O ministro das Finanças britânico afirmou que é "sensato" esperar que se designe um novo primeiro-ministro antes de ativar o artigo 50 mas assegurou que o Reino Unido estava "preparado para o inesperado"

O Reino Unido só deve ativar o artigo 50 para deixar a União Europeia quando tiver uma "visão clara" do seu futuro, afirmou esta segunda-feira o ministro das Finanças, na sequência do referendo que deu vitória ao "Brexit".

"Só o Reino Unido pode ativar o artigo 50 [do Tratado de Lisboa sobre a saída de um país-membro]. Na minha avaliação, devemos apenas fazê-lo quando houver uma visão clara sobre os novos acordos que procuramos [estabelecer] com os nossos vizinhos europeus", disse George Osborne, nos seus primeiros comentários públicos desde o resultado do referendo da passada quinta-feira e que deu vitória à saída União Europeia. Essa visão clara

O ministro das Finanças britânico, George Osborne, afirmou ainda que o Reino Unido está numa "posição forte" para enfrentar os desafios que implicam o "Brexit", a saída do país da União Europeia.

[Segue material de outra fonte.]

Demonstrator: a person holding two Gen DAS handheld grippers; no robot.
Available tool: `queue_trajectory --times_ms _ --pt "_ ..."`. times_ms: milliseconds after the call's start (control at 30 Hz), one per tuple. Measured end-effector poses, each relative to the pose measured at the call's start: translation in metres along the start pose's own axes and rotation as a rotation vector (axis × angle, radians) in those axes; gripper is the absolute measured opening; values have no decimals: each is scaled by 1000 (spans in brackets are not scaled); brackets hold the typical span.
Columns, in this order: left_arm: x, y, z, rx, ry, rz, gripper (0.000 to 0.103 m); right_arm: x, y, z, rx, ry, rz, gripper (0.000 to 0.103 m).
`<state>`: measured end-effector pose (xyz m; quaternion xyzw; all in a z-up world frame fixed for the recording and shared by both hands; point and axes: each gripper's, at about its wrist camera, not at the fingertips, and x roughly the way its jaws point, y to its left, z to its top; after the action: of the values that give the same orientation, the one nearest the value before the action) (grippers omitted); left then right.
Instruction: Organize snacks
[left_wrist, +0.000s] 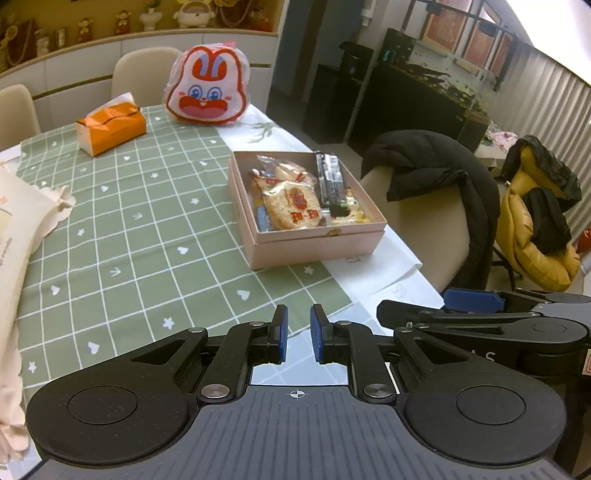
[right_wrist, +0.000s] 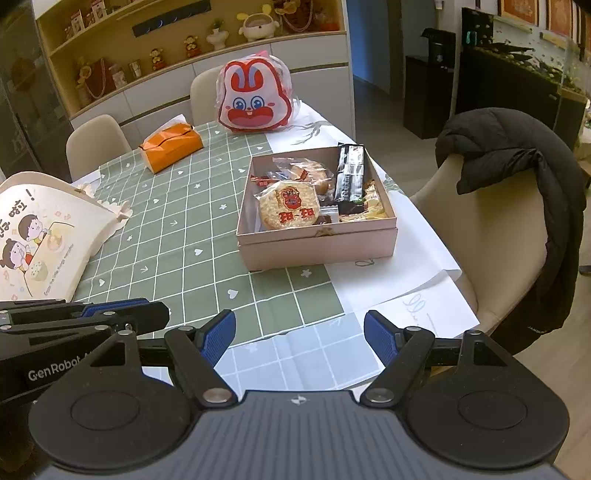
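Note:
A pink box (left_wrist: 314, 243) (right_wrist: 317, 247) stands on the table's right side, holding several snacks: a round rice cracker packet (left_wrist: 293, 206) (right_wrist: 290, 208), a long black packet (left_wrist: 330, 179) (right_wrist: 349, 173) and small wrapped sweets. My left gripper (left_wrist: 298, 334) hovers near the table's front edge, well short of the box, its jaws a narrow gap apart and empty. My right gripper (right_wrist: 299, 338) is open wide and empty, also near the front edge. The right gripper's body shows at the right of the left wrist view (left_wrist: 498, 321); the left gripper's body shows at the left of the right wrist view (right_wrist: 81, 321).
A green checked cloth (left_wrist: 147, 221) (right_wrist: 192, 221) covers the table. A rabbit-face bag (left_wrist: 208, 86) (right_wrist: 255, 98) and an orange tissue box (left_wrist: 110, 127) (right_wrist: 171, 146) stand at the back. A cream cartoon bag (right_wrist: 40, 236) lies left. A chair with a black jacket (right_wrist: 517, 177) stands right.

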<state>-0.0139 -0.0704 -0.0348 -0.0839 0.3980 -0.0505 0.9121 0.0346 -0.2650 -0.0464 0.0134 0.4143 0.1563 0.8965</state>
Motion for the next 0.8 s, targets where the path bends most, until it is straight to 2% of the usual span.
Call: queue_trajectory --times_ms 800 --pt "4 -4 -2 0 16 -2 17 -2 -3 -2 2 3 -3 77"
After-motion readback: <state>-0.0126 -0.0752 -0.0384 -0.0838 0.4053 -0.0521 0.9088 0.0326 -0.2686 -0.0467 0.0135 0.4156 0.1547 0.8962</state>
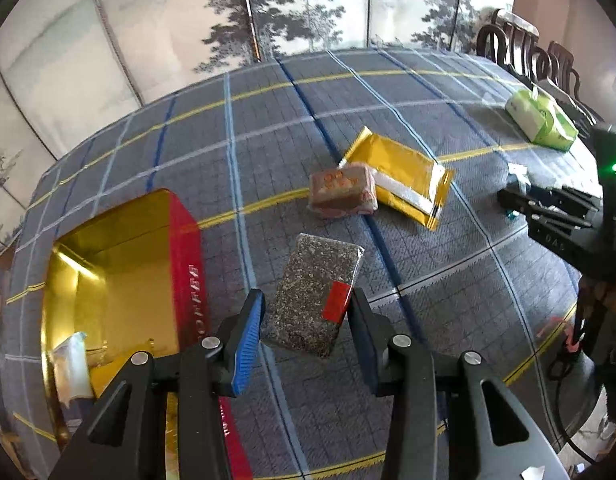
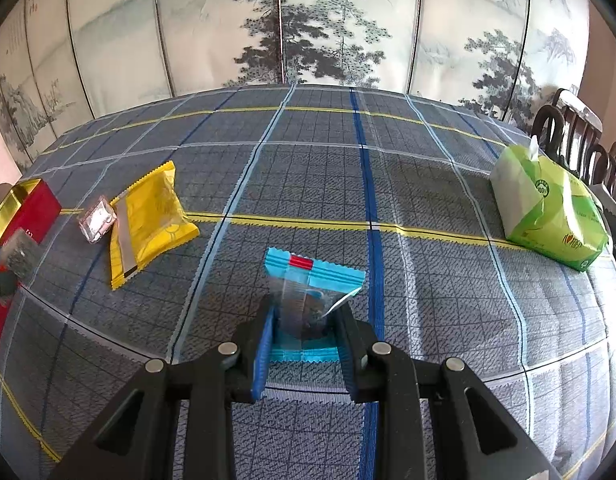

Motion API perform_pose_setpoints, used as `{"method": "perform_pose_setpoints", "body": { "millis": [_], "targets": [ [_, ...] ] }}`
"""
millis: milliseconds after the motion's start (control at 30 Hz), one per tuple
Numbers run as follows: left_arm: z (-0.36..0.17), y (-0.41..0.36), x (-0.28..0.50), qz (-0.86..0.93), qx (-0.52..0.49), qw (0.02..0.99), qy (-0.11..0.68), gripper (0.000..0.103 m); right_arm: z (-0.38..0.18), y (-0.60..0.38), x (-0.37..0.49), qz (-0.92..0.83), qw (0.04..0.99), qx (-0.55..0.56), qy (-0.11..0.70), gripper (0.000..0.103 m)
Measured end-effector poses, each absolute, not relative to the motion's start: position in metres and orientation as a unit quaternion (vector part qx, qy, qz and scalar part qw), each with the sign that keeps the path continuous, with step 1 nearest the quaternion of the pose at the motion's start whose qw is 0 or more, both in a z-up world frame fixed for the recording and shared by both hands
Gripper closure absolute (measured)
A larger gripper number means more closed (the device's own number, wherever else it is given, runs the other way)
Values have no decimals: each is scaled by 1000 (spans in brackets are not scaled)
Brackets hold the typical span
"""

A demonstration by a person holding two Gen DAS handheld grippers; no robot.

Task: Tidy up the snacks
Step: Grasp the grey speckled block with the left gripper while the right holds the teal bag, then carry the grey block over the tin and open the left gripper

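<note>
Dark speckled snack pack (image 1: pixel 314 294) held between left tool (image 1: pixel 308 320) fingers.

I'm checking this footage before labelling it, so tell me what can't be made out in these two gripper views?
- Red box, left wrist view: most of its floor hidden by its own wall and the left gripper.
- Blue packet, right wrist view: its sides are covered by the right gripper's fingers; contents blurred behind clear film.
- Small pink packet, right wrist view: print too small to read.
- Green tissue pack, left wrist view: blurred near the edge.
</note>
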State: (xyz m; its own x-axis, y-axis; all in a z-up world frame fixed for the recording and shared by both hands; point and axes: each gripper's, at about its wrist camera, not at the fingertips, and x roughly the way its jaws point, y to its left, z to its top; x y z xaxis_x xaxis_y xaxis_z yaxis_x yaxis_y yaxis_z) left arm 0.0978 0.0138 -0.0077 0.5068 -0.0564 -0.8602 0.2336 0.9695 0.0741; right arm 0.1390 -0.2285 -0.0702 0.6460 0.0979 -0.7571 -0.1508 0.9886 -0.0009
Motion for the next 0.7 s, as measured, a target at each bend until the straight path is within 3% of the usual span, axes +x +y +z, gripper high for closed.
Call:
{"method": "perform_pose_setpoints", "body": {
  "millis": [700],
  "targets": [
    [30, 128, 102, 41, 35, 887, 458, 65, -69, -227, 138, 65, 907, -38, 415, 74]
  ]
}}
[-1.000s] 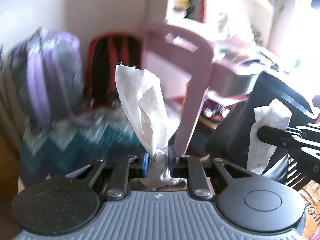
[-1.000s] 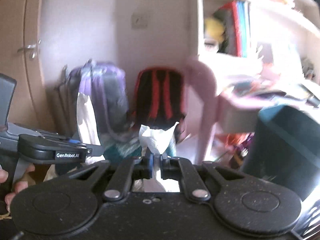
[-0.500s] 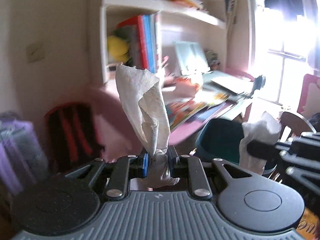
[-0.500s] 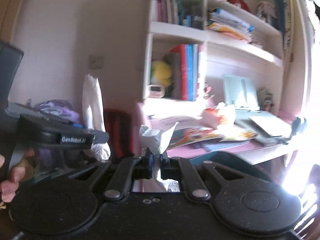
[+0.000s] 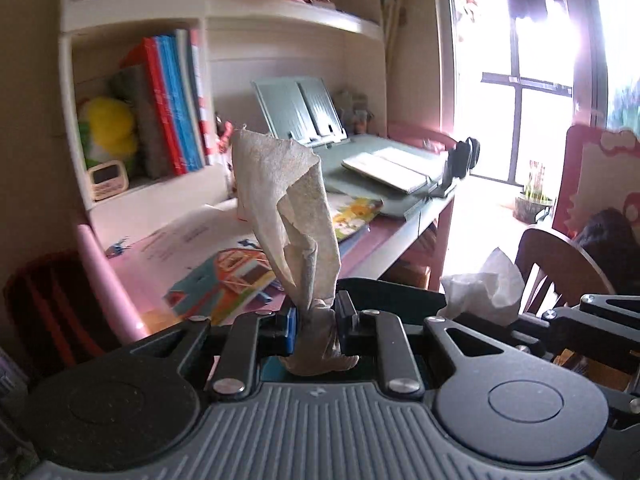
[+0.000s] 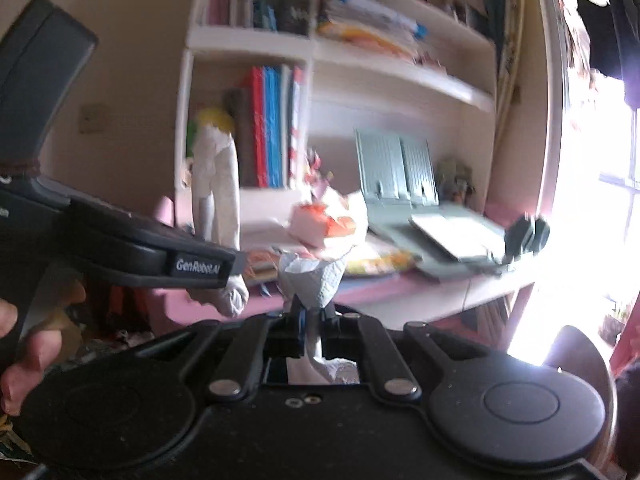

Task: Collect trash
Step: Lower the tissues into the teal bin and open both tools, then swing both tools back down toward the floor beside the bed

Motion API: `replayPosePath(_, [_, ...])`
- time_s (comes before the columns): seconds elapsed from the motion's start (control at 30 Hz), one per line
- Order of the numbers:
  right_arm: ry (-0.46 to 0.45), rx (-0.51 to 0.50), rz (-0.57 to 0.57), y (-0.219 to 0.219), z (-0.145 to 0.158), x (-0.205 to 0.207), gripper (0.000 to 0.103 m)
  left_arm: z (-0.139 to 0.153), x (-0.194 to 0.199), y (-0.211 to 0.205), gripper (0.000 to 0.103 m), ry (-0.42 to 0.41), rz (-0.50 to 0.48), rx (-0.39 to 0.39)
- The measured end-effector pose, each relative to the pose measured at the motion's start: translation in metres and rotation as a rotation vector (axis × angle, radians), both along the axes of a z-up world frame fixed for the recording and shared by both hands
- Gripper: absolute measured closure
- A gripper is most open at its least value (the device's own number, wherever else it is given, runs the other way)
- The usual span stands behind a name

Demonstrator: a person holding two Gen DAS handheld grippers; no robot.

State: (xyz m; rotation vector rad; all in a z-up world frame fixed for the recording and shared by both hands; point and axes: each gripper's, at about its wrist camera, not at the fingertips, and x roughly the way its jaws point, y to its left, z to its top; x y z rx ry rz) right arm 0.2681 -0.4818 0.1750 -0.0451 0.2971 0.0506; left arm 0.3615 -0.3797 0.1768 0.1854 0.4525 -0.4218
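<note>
My left gripper (image 5: 316,316) is shut on a long crumpled white paper towel (image 5: 288,208) that stands up from the jaws. My right gripper (image 6: 314,316) is shut on a smaller crumpled white tissue (image 6: 314,276). That tissue also shows at the right of the left wrist view (image 5: 484,292), and the paper towel shows in the right wrist view (image 6: 218,200). A dark teal bin rim (image 5: 392,292) sits just beyond my left fingertips, below both grippers. A crumpled orange-and-white wrapper (image 6: 324,224) lies on the pink desk (image 5: 168,248).
The desk carries picture books (image 5: 228,276), a grey book stand (image 5: 308,108) and an open book (image 5: 392,168). Shelves with books (image 5: 172,100) and a yellow toy (image 5: 108,128) rise behind. A wooden chair back (image 5: 560,264) stands right, by a bright window (image 5: 528,120).
Both grippers have swung up and to the right, from the backpacks on the floor to the desk and shelves. Each still holds its paper. The bin rim now sits close under my left gripper.
</note>
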Motion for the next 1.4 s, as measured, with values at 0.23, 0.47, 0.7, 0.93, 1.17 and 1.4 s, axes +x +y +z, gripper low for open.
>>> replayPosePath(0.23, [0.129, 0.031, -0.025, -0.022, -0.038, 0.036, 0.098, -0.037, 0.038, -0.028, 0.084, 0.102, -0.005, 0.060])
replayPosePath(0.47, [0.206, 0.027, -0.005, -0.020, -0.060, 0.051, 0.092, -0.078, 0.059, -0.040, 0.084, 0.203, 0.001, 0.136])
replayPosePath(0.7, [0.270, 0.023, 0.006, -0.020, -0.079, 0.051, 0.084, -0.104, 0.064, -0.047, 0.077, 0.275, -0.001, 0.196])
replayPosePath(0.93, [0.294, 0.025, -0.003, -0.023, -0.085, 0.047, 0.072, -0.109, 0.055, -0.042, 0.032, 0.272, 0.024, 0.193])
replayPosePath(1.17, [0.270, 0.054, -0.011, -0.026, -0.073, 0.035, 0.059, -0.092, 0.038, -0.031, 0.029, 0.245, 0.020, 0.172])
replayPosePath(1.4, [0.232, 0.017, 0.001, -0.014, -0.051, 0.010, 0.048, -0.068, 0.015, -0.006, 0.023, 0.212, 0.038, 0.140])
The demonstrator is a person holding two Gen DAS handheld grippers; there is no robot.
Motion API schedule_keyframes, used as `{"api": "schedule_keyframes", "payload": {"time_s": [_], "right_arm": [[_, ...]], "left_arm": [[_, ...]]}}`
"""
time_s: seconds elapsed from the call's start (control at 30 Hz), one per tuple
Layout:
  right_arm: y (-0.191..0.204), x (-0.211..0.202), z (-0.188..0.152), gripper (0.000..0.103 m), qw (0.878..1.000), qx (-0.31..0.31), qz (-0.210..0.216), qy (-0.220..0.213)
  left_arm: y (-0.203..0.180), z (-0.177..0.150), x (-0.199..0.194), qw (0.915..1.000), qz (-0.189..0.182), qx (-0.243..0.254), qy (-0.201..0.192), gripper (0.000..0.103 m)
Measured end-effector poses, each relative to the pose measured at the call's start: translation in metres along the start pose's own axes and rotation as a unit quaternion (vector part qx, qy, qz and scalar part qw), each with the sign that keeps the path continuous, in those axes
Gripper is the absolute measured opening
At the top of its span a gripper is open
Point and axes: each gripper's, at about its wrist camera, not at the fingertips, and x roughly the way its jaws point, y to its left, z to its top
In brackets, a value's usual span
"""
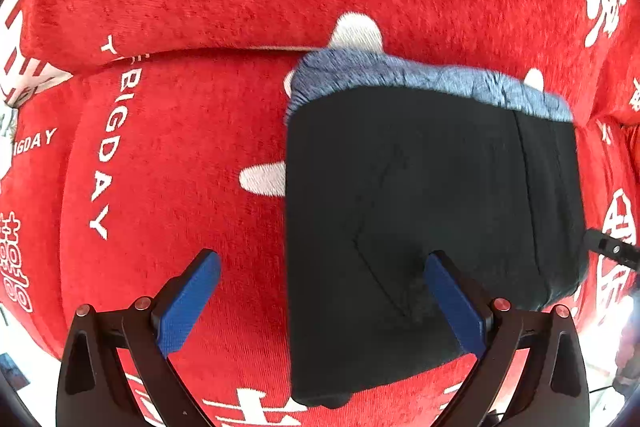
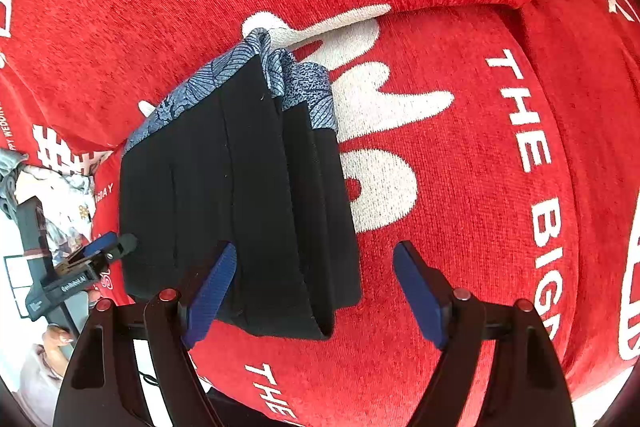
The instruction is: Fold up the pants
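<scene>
From the left wrist, the black pants point(image 1: 420, 219) lie folded into a compact stack on the red sofa cushion point(image 1: 180, 155), patterned waistband toward its back edge; the left gripper point(image 1: 320, 287) hangs wide, empty. From the right wrist, the right gripper point(image 2: 314, 283) spreads wide over the stack's layered edge, gripping nothing. The cloth looks soft and light; best pinched through every layer at that edge.

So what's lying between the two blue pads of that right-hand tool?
In the right wrist view, the right tool stands open over the near right edge of the folded black pants; the remaining gap shows only the red cover.
</scene>
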Motion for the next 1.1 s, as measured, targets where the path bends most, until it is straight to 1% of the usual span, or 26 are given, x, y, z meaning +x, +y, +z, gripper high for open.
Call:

O ministro aproveitou, assim, para enviar uma mensagem aos empresários, afirmando que o Reino Unido, além de "fundamentalmente forte", "está aberto aos negócios".

Naquela que foi a sua primeira declaração depois do referendo de quinta-feira passada, Osborne sublinhou que o Reino Unido está "equipado" para enfrentar as dificuldades face ao "Brexit" e que as medidas de ajustamento tomadas pelo Governo nos últimos anos permitiram que a economia seja hoje "forte" e "estável".

"Eu tinha dito que tínhamos que reparar o telhado a fim de estarmos preparados para o que pudesse suceder no futuro e, por sorte, fizemo-lo", explicou, na sua declaração, ao referir-se às medidas de austeridade adotadas após a mais recente crise global.

Relativamente aos passos a seguir no quadro das negociações sobre a saída, o ministro considerou "sensato" esperar que se designe o novo primeiro-ministro, após a decisão tomada, na passada sexta-feira, por David Cameron, de se demitir em outubro.

Também explicou que falou com o governador do Banco de Inglaterra, Mark Carney, e que existem "planos de contingência" para responder a eventualidades que possam surgir no plano económico.

Osborne informou ainda que esteve em contacto, no fim de semana, com ministros das Finanças de outros países e com organizações económicas internacionais, incluindo o Fundo Monetário Internacional (FMI).

Acrescentou que espera contar com uma participação "ativa" no debate sobre as negociações da saída britânica do bloco europeu.

"Não será fácil nos próximos dias, mas deixem-me ser claro. Não devemos subestimar a nossa resolução" em tomar medidas, acrescentou.

"Estávamos preparados para o inesperado", insistiu Osborne, ao sublinhar que o sistema financeiro britânico ajudará o país a enfrentar "qualquer choque".

Não será fácil nos próximos dias, mas deixem-me ser claro. Não devemos subestimar a nossa resolução. Estávamos preparados para o inesperado

Esta intervenção é vista como uma tentativa para evitar o nervosismo dos mercados no arranque da semana.

Numa declaração anterior à abertura dos mercados de valores, George Osborne admitiu que "é inevitável" que a economia deverá ajustar-se à nova situação, mas que é "fundamentalmente forte".